Emperor of the Yuan dynasty
- Reign: 21 June 1307 – 27 January 1311
- Coronation: 21 June 1307
- Predecessor: Temür Khan
- Successor: Ayurbarwada Buyantu Khan
- Born: 4 August 1281 Dadu, Yuan dynasty
- Died: 27 January 1311 (aged 29) Dadu, Yuan dynasty
- Empress: Empress Zhenge of Khongirad clan ​ ​(m. 1310)​; Empress Sugeshili of Khongirad clan ​ ​(m. 1310)​;
- Issue: Khutughtu Khan Kusala Jayaatu Khan Tugh Temür

Names
- Mongolian:ᠬᠠᠶᠢᠰᠠᠩ Chinese: 海山 Qayisan/Khayishan

Era dates
- Zhida (至大) 1308–1311

Regnal name
- Emperor Tongtian Jisheng Qinwen Yingwu Dazhang Xiao (統天繼聖欽文英武大章孝皇帝); Külüg Khan (ᠬᠦᠯᠦᠭ ᠬᠠᠭᠠᠨ; 曲律汗)

Posthumous name
- Emperor Renhui Xuanxiao (仁惠宣孝皇帝)

Temple name
- Wuzong (武宗)
- House: Borjigin
- Dynasty: Yuan
- Father: Darmabala
- Mother: Dagi Khatun
- Religion: Buddhism

= Külüg Khan =

Emperor of Yuan China from 1307 to 1311

Külüg Khan (Mongolian: Хүлэг Хаан; Mongolian script: ; 曲律汗), born Khayishan (Mongolian: Хайсан ; 海山, Хайсан, meaning "wall" (Note: However according to a record written by a contemporary official Zhao Mengfu, the name was actually Chinese Haishan (海山, "mountains and seas").)), also known by his temple name as the Emperor Wuzong of Yuan (元武宗 (Yuán Wǔzōng, Wu-Tsung)) (4 August 1281 – 27 January 1311), was an emperor of the Yuan dynasty of China. Apart from being the Emperor of China, he is regarded as the seventh Great Khan of the Mongol Empire, although it was only nominal due to the division of the empire. His regnal name "Külüg Khan" means "warrior Khan" or "fine horse Khan" in the Mongolian language.

==Early life==

He was the first son of Darmabala and Dagi of the influential Khunggirad clan, and the full brother of Ayurbarwada. He was sent to Mongolia to assume an army that defended the western front of the Yuan against Kaidu, de facto ruler of the Chagatai Khanate, and other princes in Central Asia under him.
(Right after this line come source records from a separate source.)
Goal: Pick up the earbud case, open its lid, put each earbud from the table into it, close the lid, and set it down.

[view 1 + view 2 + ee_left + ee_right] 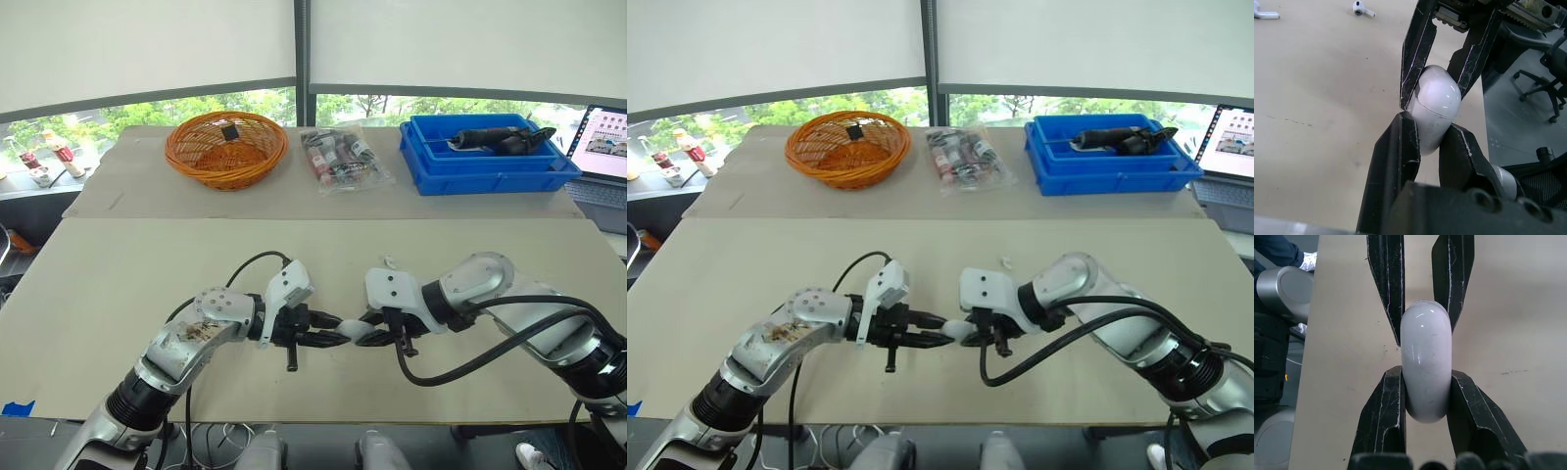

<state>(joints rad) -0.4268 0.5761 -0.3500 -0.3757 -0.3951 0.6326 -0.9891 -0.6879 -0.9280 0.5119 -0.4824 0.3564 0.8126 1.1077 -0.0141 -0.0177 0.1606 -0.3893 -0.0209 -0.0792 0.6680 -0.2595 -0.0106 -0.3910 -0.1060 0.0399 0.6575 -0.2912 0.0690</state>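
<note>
Black left hand (1429,128), right hand (1426,377) — both pinching glossy, rounded earbud case (1426,340)

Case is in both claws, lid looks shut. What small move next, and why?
Probably hinge the lid up with the right claw while the left claw holds firm. The case is gripped between both, its seam closed, and two earbuds lie waiting on the table.

A beige table (98,294) stands before daylit windows (196,106) under drawn white blinds (147,44).
</note>
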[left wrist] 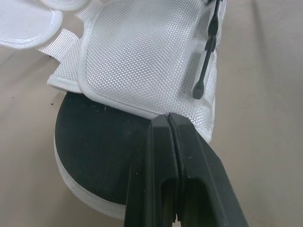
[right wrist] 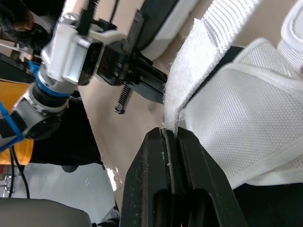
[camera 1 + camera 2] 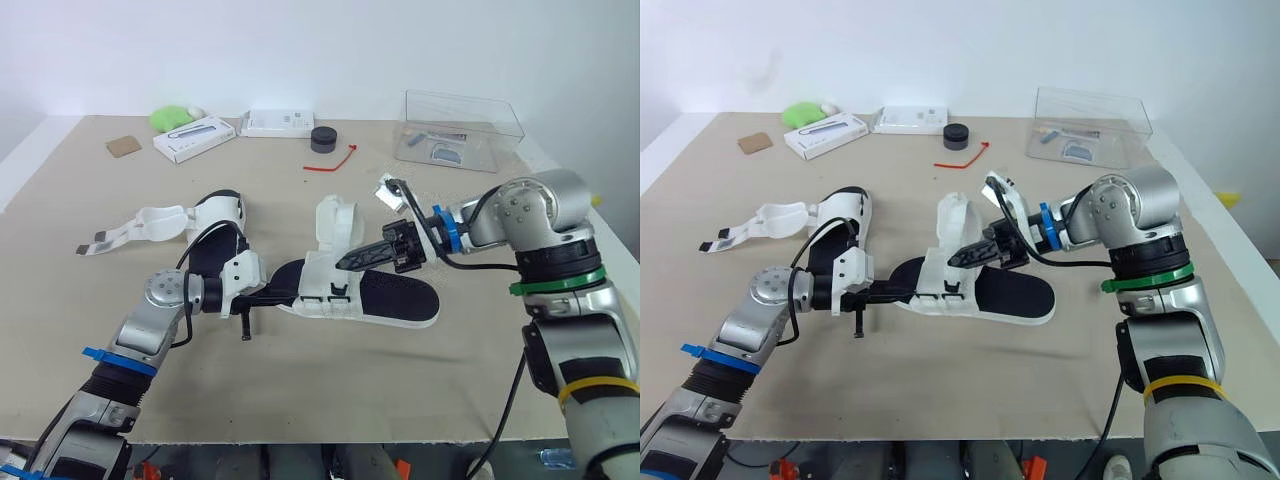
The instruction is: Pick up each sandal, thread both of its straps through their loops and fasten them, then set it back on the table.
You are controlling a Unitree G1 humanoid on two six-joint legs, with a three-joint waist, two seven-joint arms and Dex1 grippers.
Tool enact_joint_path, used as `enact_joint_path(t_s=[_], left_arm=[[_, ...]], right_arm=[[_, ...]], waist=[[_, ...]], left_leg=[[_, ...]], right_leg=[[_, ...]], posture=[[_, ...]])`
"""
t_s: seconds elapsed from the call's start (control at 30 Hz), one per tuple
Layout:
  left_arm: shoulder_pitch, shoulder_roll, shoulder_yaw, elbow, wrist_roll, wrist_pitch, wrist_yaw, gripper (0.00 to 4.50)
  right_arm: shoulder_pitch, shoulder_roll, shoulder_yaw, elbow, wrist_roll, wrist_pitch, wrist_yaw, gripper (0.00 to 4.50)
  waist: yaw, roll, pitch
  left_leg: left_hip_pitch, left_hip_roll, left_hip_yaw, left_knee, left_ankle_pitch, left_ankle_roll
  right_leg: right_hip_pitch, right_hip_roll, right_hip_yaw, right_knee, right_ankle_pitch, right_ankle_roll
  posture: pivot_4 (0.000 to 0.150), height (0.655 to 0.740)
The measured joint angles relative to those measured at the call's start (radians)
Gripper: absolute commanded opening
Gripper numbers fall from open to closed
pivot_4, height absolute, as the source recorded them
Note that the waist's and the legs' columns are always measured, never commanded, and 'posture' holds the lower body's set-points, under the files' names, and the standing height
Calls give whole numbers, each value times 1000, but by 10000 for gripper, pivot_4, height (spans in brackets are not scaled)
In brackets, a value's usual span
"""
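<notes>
Sandal (image 3: 400, 298): lies flat, long axis running left to right.
Right gripper (image 2: 169, 133): pinching its strap (image 2: 199, 61).
Left gripper (image 1: 168, 119): fingers pressed together.

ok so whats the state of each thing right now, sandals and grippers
near sandal, sole down on the table, strap unfastened
strap, pinched and lifted upright
far sandal, on the table, straps spread open
left gripper, shut, tips at near sandal's white flap
right gripper, shut on strap
</notes>
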Motion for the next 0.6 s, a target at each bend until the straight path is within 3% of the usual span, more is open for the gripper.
enact_joint_path(t_s=[0.6], left_arm=[[-3,-4,-2,0,1,-1,1,0]], right_arm=[[39,0,-6,-5,-8,-4,-63,759]], waist=[[0,0,0]], left_leg=[[0,0,0,0,0,0]], right_leg=[[0,0,0,0,0,0]], posture=[[1500,7400]])
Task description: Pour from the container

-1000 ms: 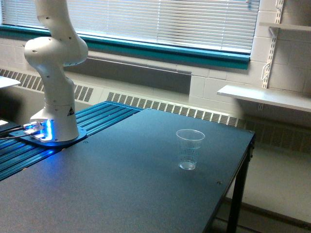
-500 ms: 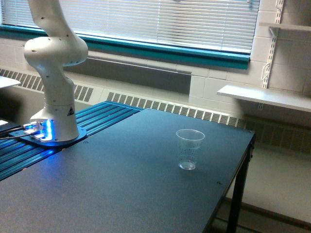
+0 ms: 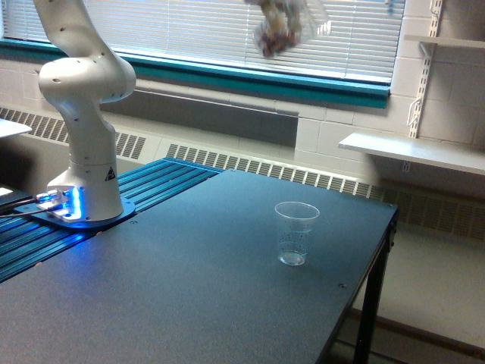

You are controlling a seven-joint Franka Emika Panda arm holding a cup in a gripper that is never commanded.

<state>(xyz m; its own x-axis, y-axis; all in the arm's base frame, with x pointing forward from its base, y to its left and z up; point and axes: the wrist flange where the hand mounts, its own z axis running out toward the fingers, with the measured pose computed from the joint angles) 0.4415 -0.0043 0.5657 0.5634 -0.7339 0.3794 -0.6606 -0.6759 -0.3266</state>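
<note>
- The robot arm (image 3: 79,114) stands at the exterior view's left: smooth, glossy white, rounded segments, with a bulbous joint above a cylindrical column.
- Its round base (image 3: 79,212) glows blue on one side and sits on a strip of ribbed, blue-lit metal rails (image 3: 114,220).
- Cables (image 3: 19,206) lie flat beside the base, running off the left edge.
- The table (image 3: 189,303) is a broad, dark, matte slab with a fine speckled texture and a thin straight edge; a black leg (image 3: 370,303) shows at its right corner.
- Behind it run horizontal white blinds (image 3: 189,30) over a teal sill (image 3: 227,76), painted block wall and a long slatted heater grille (image 3: 265,171).
- At the top of the view, a blurred container (image 3: 284,26) hangs high in the air, clear-walled, with a dark brownish mass inside; its outline is smeared by motion, and its tilt cannot be read.
- The gripper lies above the frame's top edge, out of sight, so whether its fingers are spread or pinching the container cannot be told.
- A tapered clear cup (image 3: 295,233) with faint printed lines stands upright on the table, toward the right side, well below the container and a little to its right; nothing stands between them.
- White wall shelves (image 3: 413,152) on slotted metal tracks (image 3: 420,68) fill the exterior view's right.
</note>
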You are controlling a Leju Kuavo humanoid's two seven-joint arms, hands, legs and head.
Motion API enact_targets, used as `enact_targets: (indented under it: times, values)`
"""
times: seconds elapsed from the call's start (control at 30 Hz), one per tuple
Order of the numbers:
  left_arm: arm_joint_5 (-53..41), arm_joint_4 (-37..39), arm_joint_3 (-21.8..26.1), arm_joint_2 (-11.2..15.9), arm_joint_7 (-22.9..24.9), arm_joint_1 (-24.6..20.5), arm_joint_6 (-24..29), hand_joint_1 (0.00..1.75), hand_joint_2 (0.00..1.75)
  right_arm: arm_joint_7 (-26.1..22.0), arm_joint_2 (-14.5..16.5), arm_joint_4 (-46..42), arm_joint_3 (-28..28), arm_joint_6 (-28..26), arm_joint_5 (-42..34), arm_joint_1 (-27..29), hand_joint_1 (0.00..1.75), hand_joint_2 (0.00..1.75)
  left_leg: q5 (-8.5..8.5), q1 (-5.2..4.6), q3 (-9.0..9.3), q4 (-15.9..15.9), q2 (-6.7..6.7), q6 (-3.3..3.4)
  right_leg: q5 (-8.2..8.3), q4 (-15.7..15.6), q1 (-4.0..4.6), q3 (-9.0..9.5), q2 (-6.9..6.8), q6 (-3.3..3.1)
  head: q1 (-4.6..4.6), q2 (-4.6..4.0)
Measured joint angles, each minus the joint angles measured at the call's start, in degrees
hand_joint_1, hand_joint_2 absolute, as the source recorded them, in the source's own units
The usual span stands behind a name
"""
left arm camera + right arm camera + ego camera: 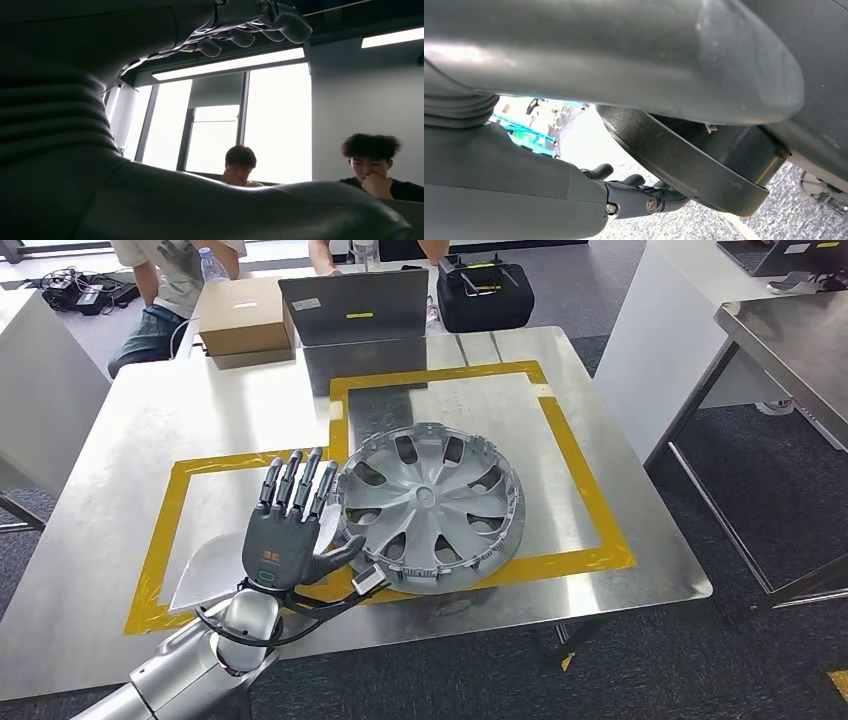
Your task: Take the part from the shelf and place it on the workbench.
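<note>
Now the hubcap (432, 508) lies flat on the workbench (120, 440) inside the yellow tape, the left hand (290, 535) at its nine o'clock rim, fingers spread wide and empty — a careless withdrawal could nudge it askew.

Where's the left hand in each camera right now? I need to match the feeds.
Head view: left hand, fingers spread, beside the wheel cover on the workbench.
Left wrist view: it fills the left and lower picture, fingertips near the upper edge.
Right wrist view: not in it.
Shared landmark: the hand itself.
</note>
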Motion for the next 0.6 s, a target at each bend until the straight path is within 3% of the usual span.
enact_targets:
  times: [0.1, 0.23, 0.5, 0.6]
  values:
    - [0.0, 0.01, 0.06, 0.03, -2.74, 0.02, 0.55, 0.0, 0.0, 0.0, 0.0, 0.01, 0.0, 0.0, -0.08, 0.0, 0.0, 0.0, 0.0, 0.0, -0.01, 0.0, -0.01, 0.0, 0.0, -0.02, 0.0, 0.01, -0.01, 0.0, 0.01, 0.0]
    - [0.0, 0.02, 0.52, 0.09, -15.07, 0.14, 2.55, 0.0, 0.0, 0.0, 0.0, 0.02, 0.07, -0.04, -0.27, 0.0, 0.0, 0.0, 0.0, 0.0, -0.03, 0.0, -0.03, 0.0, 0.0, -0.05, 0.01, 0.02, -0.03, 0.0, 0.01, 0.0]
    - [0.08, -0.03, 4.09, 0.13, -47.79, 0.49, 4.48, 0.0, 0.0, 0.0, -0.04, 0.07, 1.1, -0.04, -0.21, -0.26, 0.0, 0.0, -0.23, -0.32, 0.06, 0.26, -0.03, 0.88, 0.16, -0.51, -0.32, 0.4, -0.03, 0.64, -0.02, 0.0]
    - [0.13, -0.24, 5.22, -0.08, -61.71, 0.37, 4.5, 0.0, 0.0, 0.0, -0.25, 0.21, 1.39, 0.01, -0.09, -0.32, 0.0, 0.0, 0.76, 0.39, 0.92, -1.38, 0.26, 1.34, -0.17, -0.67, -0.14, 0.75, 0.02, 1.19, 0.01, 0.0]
In 1289, Khayishan's force was nearly routed and the Kipchak commander, Tutugh, rescued him from capture by Kaidu's army. In 1301, he clashed with Kaidu, who died from a battle wound. In recognition of the great success, Külüg Khan was given the title of Prince Huaining (懷寧王) in 1304.

When Chapar attacked Duwa, Temür helped the latter and sent an army under Khayishan. In 1306 Khayishan forced Melig Temür, a son of Ariq Böke, who had aligned himself with Kaidu, to accept a surrender in the Altai Mountains and pushed Kaidu's successor Chapar westward. For these military achievements he gained a high reputation among Mongol princes and non-Mongol corps. Since his uncle Temür Khan did not have a male heir, he was considered a major candidate for the emperor.

==Enthronement==
In 1307, when Temür Khan died, Külüg Khan returned eastward to Karakorum and watched the situation. Temür's widow Bulugan of the Bayaud tribe had kept away the Khunggirad-mothered brothers of Khayishan and Ayurbarwada and attempted to set up Ananda, a Muslim cousin of Temür, who was the prince of Anxi. Her alliance was supported by some senior officials of the Secretariat under Aqutai, the Chancellor of the Left. They made Bulugan regent and intended to put Ananda on the throne. Ananda was a popular prince who had successfully defended the Yuan against the Ögedeid and Chagatayid armies and had a bulk of the imperial army under him in Anxi. However, he lacked military power in the imperial capital city and was a Muslim, as opposed to the majority of the Yuan Mongols.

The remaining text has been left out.